## AIM OF THE TASK
Consider the listing below. Extract exactly the lines from the line containing "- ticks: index" to the line containing "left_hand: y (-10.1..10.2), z", both included.

## DATASET CONTENT
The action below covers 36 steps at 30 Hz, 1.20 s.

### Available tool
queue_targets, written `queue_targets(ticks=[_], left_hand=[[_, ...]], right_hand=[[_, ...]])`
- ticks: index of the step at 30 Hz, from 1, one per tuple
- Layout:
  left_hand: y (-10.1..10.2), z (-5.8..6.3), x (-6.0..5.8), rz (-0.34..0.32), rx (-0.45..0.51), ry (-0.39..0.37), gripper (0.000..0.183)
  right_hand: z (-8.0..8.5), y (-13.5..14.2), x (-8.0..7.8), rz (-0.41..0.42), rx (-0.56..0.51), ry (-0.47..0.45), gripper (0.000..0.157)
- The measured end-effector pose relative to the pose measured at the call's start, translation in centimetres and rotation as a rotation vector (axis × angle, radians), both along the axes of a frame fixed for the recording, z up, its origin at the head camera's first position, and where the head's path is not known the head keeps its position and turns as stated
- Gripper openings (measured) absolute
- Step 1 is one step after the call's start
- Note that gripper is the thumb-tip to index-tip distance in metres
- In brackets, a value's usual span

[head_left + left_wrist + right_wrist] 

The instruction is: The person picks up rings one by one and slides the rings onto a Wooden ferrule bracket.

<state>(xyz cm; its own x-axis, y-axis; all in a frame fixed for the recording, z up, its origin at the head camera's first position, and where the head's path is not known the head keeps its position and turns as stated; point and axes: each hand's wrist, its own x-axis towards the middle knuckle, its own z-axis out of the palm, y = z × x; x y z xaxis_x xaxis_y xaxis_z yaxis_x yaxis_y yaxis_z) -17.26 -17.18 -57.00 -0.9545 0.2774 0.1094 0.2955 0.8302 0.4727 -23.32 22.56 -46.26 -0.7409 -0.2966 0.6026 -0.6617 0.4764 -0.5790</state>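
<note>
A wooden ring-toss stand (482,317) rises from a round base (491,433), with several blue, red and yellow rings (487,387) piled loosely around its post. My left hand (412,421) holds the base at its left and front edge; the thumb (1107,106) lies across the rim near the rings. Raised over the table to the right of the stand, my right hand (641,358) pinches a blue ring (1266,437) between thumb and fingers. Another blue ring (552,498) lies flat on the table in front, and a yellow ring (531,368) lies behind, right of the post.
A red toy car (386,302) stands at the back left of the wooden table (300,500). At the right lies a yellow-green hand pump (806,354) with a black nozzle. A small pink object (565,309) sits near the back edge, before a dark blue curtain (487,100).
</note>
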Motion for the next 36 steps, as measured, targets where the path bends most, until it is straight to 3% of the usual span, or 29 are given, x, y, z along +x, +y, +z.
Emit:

## REPLY TO THE EXERCISE
- ticks: index of the step at 30 Hz, from 1, one per tuple
- Layout:
  left_hand: y (-10.1..10.2), z (-5.8..6.3), x (-6.0..5.8), rz (-0.34..0.32), rx (-0.45..0.51), ry (-0.39..0.37), gripper (0.000..0.183)

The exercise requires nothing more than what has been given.